→ **DATA SEGMENT**

════════

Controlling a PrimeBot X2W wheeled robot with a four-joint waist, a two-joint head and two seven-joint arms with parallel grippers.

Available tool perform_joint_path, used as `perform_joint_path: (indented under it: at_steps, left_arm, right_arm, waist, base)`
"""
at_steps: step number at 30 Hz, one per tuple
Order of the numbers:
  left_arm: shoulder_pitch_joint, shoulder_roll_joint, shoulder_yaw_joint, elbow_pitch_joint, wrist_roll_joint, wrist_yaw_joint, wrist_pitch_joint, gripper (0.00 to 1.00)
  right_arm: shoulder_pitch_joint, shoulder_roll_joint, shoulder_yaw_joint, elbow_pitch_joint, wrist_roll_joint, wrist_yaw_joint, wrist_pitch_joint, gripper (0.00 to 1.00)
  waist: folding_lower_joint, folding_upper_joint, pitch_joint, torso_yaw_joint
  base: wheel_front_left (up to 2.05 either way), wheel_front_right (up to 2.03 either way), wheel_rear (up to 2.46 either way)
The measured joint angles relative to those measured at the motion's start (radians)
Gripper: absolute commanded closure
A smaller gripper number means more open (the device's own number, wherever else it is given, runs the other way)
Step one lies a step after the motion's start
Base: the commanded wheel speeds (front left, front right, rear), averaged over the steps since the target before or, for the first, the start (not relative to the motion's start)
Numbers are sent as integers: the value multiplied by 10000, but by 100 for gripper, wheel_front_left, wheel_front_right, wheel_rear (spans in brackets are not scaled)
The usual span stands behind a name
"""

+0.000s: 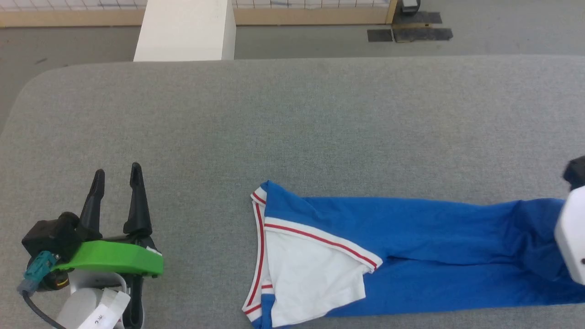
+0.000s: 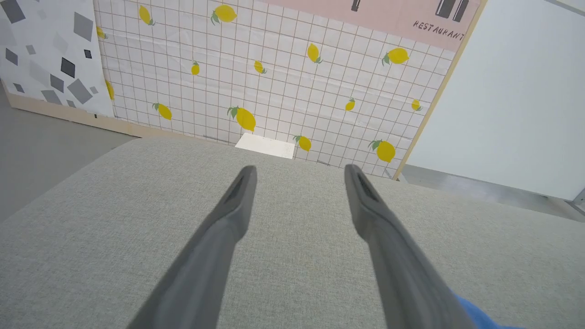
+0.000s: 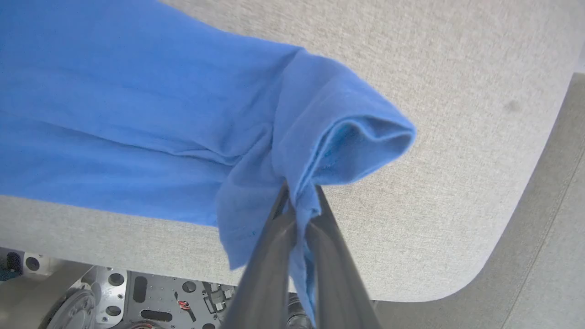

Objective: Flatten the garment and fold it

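The garment (image 1: 411,246), royal blue with a white sleeve and red-striped white trim, lies folded into a long band along the near edge of the grey table (image 1: 292,128), its collar end toward the left. My right gripper (image 3: 299,194) is shut on the garment's (image 3: 137,114) blue hem end and holds a bunched fold of it above the table. In the head view my right arm's white wrist (image 1: 571,237) covers that end. My left gripper (image 1: 116,178) stands open over bare table at the lower left, well clear of the garment; its fingers (image 2: 228,224) hold nothing.
A white block (image 1: 185,29) stands behind the table's far edge. The table's rounded right corner (image 3: 480,269) lies close to my right gripper, with my own base (image 3: 137,292) below the near edge. A lemon-patterned tiled wall (image 2: 274,82) rises beyond the table.
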Motion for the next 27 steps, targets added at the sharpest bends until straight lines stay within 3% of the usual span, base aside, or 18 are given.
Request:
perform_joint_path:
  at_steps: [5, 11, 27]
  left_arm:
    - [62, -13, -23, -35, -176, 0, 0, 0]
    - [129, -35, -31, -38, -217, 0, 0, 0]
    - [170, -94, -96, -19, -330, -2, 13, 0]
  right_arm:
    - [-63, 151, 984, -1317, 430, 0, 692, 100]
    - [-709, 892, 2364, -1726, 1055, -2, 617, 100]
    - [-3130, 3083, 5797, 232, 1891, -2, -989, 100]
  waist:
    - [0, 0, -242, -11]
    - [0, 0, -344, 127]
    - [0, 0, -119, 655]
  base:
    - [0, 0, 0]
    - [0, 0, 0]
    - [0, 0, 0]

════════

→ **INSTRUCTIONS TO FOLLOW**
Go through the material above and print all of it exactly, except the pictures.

→ **ANSWER TO THIS EXERCISE**
Controlling a PrimeBot X2W wheeled robot with a four-joint waist, a two-joint head and two seven-joint arms with parallel grippers.

Available tool perform_joint_path, used as `perform_joint_path: (indented under it: at_steps, left_arm, right_arm, waist, base)`
"""
at_steps: step number at 30 Hz, one per tuple
Order of the numbers:
  left_arm: shoulder_pitch_joint, shoulder_roll_joint, shoulder_yaw_joint, elbow_pitch_joint, wrist_roll_joint, wrist_yaw_joint, wrist_pitch_joint, gripper (0.00 to 1.00)
  right_arm: shoulder_pitch_joint, shoulder_roll_joint, shoulder_yaw_joint, elbow_pitch_joint, wrist_roll_joint, wrist_yaw_joint, wrist_pitch_joint, gripper (0.00 to 1.00)
  waist: folding_lower_joint, folding_upper_joint, pitch_joint, torso_yaw_joint
  base: wheel_front_left (up to 2.05 either way), wheel_front_right (up to 2.03 either way), wheel_rear (up to 2.46 either way)
The measured joint angles relative to those measured at the motion's start (radians)
Gripper: absolute commanded closure
A smaller gripper number means more open (the device's own number, wherever else it is given, runs the other way)
Step one lies a step after the motion's start
Base: the commanded wheel speeds (front left, front right, rear), averaged over the steps since the target before or, for the first, the start (not relative to the motion's start)
Numbers are sent as integers: the value multiplied by 10000, but by 100 for gripper, wheel_front_left, wheel_front_right, wheel_rear (spans in brackets are not scaled)
The usual span stands behind a name
"""

+0.000s: 
+0.000s: 
+0.000s: 

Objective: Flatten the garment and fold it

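The garment (image 1: 411,246), royal blue with a white sleeve and red-striped white trim, lies folded into a long band along the near edge of the grey table (image 1: 292,128), its collar end toward the left. My right gripper (image 3: 299,194) is shut on the garment's (image 3: 137,114) blue hem end and holds a bunched fold of it above the table. In the head view my right arm's white wrist (image 1: 571,237) covers that end. My left gripper (image 1: 116,178) stands open over bare table at the lower left, well clear of the garment; its fingers (image 2: 228,224) hold nothing.
A white block (image 1: 185,29) stands behind the table's far edge. The table's rounded right corner (image 3: 480,269) lies close to my right gripper, with my own base (image 3: 137,292) below the near edge. A lemon-patterned tiled wall (image 2: 274,82) rises beyond the table.
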Motion for the next 27 steps, targets added at the sharpest bends until straight lines stay within 3% of the usual span, base aside, or 18 are given.
Request:
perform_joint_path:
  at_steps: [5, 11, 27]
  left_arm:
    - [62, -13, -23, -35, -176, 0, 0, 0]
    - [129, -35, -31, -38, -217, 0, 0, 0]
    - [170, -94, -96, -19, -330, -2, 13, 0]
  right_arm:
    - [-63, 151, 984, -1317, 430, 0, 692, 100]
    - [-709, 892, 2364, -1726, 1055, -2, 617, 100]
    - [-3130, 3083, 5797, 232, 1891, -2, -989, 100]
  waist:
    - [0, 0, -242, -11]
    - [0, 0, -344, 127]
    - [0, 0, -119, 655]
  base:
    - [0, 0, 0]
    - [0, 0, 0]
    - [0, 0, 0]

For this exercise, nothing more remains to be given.